Biais algorithmiques et non-discrimination

1. Définition de l’activité RH

Les biais algorithmiques désignent les distorsions ou discriminations involontaires pouvant être produites par des outils numériques ou des systèmes d’intelligence artificielle utilisés en recrutement. Ces biais résultent souvent des données d’apprentissage, des critères de sélection paramétrés ou des modèles utilisés. L’enjeu de non-discrimination consiste à garantir que les pratiques de recrutement respectent strictement le cadre légal et les principes d’égalité de traitement, quels que soient les outils mobilisés.

2. Importance de l’activité pour l’assistant RH

Pour l’assistant RH, cette activité est particulièrement sensible. Il se situe à l’interface entre les outils, les règles juridiques et les décisions humaines. Une utilisation non maîtrisée d’outils algorithmiques peut conduire à des discriminations indirectes, difficilement visibles mais juridiquement sanctionnables. L’assistant RH joue un rôle clé de vigilance : il doit comprendre les critères utilisés, questionner les résultats proposés et s’assurer que les décisions restent justifiables, explicables et équitables. Cette posture protège à la fois les candidats et l’entreprise.

3. Analyse à l’ère du digital et de l’IA

Impact du digital
Le digital a standardisé les pratiques de recrutement, mais aussi amplifié les risques de reproduction de schémas existants. Les filtres automatiques et classements peuvent exclure des profils atypiques s’ils sont mal paramétrés. La non-discrimination suppose donc une réflexion constante sur les règles appliquées.

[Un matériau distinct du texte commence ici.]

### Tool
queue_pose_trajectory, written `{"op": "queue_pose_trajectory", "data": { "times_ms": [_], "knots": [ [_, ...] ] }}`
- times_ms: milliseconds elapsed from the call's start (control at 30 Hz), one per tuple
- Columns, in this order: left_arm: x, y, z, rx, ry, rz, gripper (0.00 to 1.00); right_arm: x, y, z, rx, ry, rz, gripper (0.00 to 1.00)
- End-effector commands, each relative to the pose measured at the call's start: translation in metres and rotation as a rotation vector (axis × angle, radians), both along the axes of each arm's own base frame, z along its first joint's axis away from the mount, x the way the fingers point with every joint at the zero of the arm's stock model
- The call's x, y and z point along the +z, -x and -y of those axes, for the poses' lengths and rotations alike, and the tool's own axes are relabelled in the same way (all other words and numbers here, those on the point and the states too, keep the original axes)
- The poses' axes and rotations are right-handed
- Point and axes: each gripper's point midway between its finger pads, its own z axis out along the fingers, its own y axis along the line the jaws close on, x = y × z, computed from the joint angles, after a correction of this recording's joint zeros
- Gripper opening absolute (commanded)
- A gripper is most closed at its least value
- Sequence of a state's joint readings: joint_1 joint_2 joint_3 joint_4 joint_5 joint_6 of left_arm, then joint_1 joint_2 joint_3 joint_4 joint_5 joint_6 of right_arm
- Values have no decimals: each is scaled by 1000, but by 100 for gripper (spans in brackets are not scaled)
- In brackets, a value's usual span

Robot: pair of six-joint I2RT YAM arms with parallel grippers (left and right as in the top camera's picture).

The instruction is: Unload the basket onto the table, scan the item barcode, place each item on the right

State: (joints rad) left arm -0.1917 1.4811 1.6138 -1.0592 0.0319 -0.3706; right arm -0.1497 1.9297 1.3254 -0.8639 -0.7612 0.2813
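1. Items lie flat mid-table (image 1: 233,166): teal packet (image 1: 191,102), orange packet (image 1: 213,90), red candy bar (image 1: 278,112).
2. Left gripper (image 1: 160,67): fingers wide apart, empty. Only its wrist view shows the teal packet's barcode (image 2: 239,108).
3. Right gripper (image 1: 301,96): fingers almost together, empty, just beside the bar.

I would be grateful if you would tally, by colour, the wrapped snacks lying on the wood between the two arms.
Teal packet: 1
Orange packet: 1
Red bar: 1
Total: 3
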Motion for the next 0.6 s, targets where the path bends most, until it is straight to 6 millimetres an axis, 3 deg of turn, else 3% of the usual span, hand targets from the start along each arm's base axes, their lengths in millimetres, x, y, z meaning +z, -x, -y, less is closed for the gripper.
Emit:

Impact de l’intelligence artificielle
L’IA peut accentuer ou révéler des biais. L’IA analytique classe selon des données passées ; l’IA générative peut reformuler des critères de manière non neutre. Ces usages doivent rester dans une logique d’IA assistée ou augmentée. Le contrôle humain, l’audit des outils et la transparence des critères sont indispensables.

4. Impact de l’informatique et des logiciels RH

Les ATS et outils de recrutement intégrant des algorithmes doivent permettre la traçabilité des décisions et l’analyse des critères utilisés. Ils soutiennent la conformité, sans jamais se substituer à la responsabilité humaine en matière de non-discrimination.